I hadn't read this before, but I have seen the Disney cartoon (and the one that aired on TV in the 80s, the one with Sammy Davis Jr. as the Caterpillar).
So pretty much if you've seen the movie, you know what happens. (Except the book didn't have Tweedle Dee and Tweedle Dum or the story of the Walrus and the Carpenter--are they in Through the Looking Glass?)
It was really cute (and insanely short) but I wish I had read it when I was little, because this is definitely a book for children.
The best part was reading this right after Alice I Have Been and seeing how some of the characters in this related to people in the real Alice's life.
Finished Alice I Have Been by Melanie Benjamin. (This is a review copy; the book comes out January 12.)
This is a fictionalized account of Alice Liddell, who was the inspiration for Alice in Wonderland. The book starts when she's a little girl and friends with Mr. Dodgson (who you know better as Lewis Carroll), but continues through her entire life. In fact, most of the book takes place after her family stops speaking to Dodgson.

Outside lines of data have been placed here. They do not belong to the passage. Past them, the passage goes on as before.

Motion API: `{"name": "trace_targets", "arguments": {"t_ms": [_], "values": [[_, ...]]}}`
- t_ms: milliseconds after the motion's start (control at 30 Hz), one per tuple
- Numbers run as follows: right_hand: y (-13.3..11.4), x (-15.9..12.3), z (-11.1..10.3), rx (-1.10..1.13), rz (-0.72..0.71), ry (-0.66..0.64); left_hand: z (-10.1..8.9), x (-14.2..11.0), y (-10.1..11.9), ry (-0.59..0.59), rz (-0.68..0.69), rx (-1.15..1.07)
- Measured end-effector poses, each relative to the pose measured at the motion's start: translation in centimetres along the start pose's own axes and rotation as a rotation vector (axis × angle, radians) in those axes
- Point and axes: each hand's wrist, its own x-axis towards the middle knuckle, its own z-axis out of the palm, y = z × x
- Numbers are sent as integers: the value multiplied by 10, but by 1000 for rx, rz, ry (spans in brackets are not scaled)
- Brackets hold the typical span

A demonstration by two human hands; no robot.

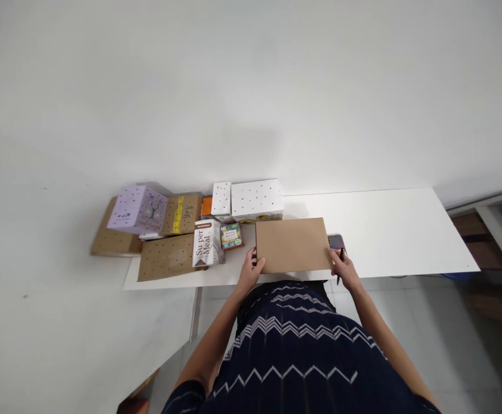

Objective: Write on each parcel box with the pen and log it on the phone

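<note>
A plain brown cardboard box is held between my two hands at the front edge of the white table. My left hand grips its left side, with the thumb on top near the corner. At the box's right edge is my right hand, its fingers closed around a dark pen and its fingertips touching the box. A phone lies partly hidden behind the box's right end and my right hand.
To the left stand a white Su-per Meal box, a small green box, a purple box, a yellow-taped carton and white speckled boxes. The white table runs right along the wall, towards shelves.
</note>
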Motion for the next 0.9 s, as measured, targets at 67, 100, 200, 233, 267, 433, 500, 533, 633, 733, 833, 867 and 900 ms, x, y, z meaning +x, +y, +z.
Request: {"name": "trace_targets", "arguments": {"t_ms": [67, 100, 200, 233, 267, 433, 500, 533, 633, 733, 833, 867, 900], "values": [[-5, 2, 3, 1, -4, -34, 1, 2, -2, 9, -9, -1], [-7, 3, 4, 2, -4, -46, 1, 3, -3, 13, -11, 7], [-10, 5, 7, -10, -5, -42, 2, 7, -3, 18, -1, 59], [-10, 6, 8, -16, -3, -40, 2, 8, -2, 36, 14, 93], [-11, 6, 7, -22, -1, -34, 2, 9, 0, 70, 46, 142], [-23, 3, -1, -4, -21, 133, 9, 9, 22, 273, 406, 489], [-35, 0, -5, 92, -43, 225, 17, 8, 33, 270, 522, 573], [-42, -2, -7, 171, -64, 249, 22, 8, 37, 254, 573, 607], [-68, -8, -10, 446, -151, 244, 37, 9, 45, 152, 721, 692], [-91, -11, -8, 597, -202, 227, 50, 13, 50, 37, 822, 740], [-101, -8, -3, 585, -220, 206, 60, 18, 55, -37, 855, 791], [-102, -6, 0, 544, -221, 203, 63, 19, 56, -54, 861, 814], [-102, -3, 2, 488, -221, 202, 66, 20, 58, -70, 866, 838]]}}
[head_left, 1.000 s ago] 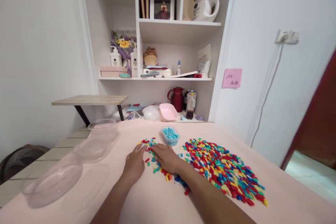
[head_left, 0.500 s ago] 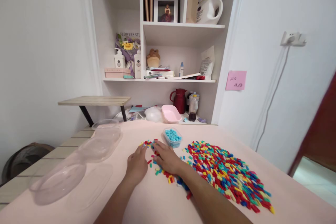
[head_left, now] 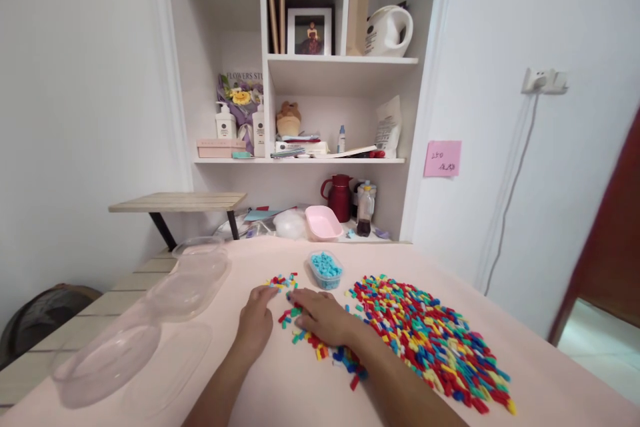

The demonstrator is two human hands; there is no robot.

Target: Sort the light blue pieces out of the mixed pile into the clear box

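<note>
My left hand rests on the pink tabletop, thumb apart from its bent fingers. Its fingertips are beside a small group of coloured plastic bricks. My right hand lies palm down with fingers spread over a loose strip of mixed bricks, touching some. The bricks under its palm are hidden. I see nothing gripped in either hand. Just beyond the right hand stands a clear plastic tub filled with light blue bricks.
A large heap of mixed bricks spreads at the right. Several clear empty containers and a clear lid line the left. Behind the table are a pink basin, a red jug and a bottle.
Both hands have drawn back slightly from the small far group of bricks, which shows more now. The right fingers have shifted nearer along the strip. The view has tilted up a little.
</note>
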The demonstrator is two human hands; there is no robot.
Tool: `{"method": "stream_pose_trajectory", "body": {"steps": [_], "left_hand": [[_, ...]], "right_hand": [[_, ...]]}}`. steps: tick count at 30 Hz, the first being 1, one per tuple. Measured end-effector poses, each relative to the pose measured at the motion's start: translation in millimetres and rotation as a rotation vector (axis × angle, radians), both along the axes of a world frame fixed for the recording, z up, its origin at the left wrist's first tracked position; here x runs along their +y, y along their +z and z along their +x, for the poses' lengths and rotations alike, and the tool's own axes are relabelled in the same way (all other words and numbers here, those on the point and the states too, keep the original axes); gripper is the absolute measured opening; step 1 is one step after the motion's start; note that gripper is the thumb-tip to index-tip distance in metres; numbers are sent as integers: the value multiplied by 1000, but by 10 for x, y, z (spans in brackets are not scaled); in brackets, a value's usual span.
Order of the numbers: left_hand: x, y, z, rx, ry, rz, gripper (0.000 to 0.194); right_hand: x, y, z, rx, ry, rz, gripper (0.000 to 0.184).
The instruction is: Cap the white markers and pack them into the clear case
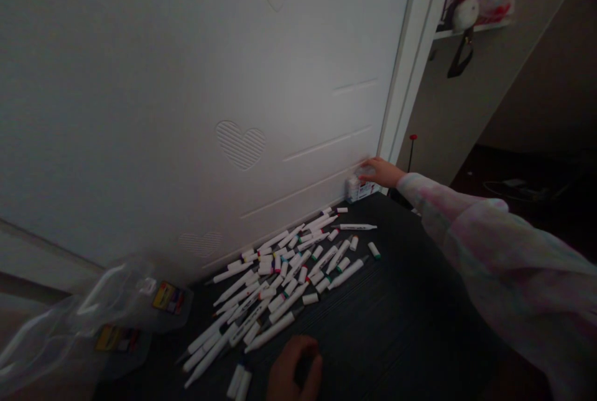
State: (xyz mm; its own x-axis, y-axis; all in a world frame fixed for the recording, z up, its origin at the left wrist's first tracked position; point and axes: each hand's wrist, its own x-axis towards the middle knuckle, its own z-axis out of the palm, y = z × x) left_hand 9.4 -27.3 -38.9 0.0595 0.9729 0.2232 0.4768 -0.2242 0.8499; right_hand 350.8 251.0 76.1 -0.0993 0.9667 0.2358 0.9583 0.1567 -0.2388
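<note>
My right hand reaches to the far right corner of the dark table. Its fingers are bent at the top of a small clear case with white pieces in it, against the white panel. Whatever is between the fingertips is too blurred to make out. My left hand rests low in the view, loosely curled, with a gap between thumb and fingers and nothing seen in it. Beyond it spreads a pile of white markers, several uncapped, mixed with loose white caps. Two caps lie just left of my left hand.
Clear plastic boxes with yellow and red labels stand at the left. A white panel with heart patterns rises behind the table. At the upper right a shelf holds a plush toy and bags.
</note>
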Motion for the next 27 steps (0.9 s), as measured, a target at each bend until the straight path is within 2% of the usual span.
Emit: {"method": "stream_pose_trajectory", "body": {"steps": [11,14,27], "left_hand": [[11,28,-2,9,-16,15,37],[5,51,4,6,-14,-3,37],[-7,70,0,7,-19,-43,36]], "right_hand": [[47,190,147,-76,38,-97,25],[36,215,166,-94,66,-115,25],[-21,275,-170,-140,238,-134,29]]}}
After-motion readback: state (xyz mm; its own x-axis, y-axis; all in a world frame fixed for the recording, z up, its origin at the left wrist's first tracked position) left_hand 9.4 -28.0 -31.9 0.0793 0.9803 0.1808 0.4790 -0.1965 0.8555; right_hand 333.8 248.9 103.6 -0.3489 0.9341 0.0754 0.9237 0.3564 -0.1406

I enjoyed this book a great deal. The last part (where she's a wife and mother) dragged a little for me. It's not so much that it was boring (it wasn't) but that the first two parts (Alice as a child and Alice in love) were so interesting that the third part was almost doomed for me.
There's an author's note at the end where she explains which parts of the book were true and which weren't, and that was very interesting, too. (No, I'm not going to tell you.)
You don't need to have read Alice in Wonderland to appreciate this book (although I'm going to read it next).
All I want for X-Mas this year is a cheque for $30 Million, and Sarah Silverman on my arm. Make it so!
(Aside from being a window into my dearest day-dreams, this is also a still from a new movie starring Steve Buscemi, called Saint John of Las Vegas. Apparently it has already appeared at several film festivals and is scheduled to hit American theaters on January 29th, in limited release)
Finished Tainted by Brooke Morgan.
I enjoyed this book, although I never really got sucked into it. Basically, it was good enough where I always wanted to keep reading but not so good that I had a hard time putting it down. (Solid read, though, and it's in paperback.)
Holly is a single mom (to five-year-old Katy). She doesn't really have much of a social life (partly due to Katy; partly because she's a homebody anyway). Katy's dad isn't in the picture and Holly's life is Katy and Henry (Henry is her grandfather, Katy's great-grandfather). And then she meets Jack. Jack's British and gorgeous. He sweeps Holly off her feet (as in they move in together pretty quickly and get married not too long after that). Everyone seems to love Jack, but is he really what he seems?
Finished U is for Undertow by Sue Grafton.
Another fantastic Kinsey Millhone mystery. In this one, she's hired by someone who thinks he may know something about a decades-old kidnapping case. (He remembers seeing two guys burying something a couple days after a little girl was kidnapped.) She doesn't have much to go on, but that doesn't stop her. :)
I can't even tell you how much I love the Kinsey Millhone mysteries. I started reading them in high school after some friends pointed out that if I liked VI Warshawski, I'd probably be fond of Kinsey, too.
Some people get annoyed that these books are still set in the 1980s, but I think it's nice. Besides, if it moved to modern day, Henry would have to die, and I do not want Henry to die.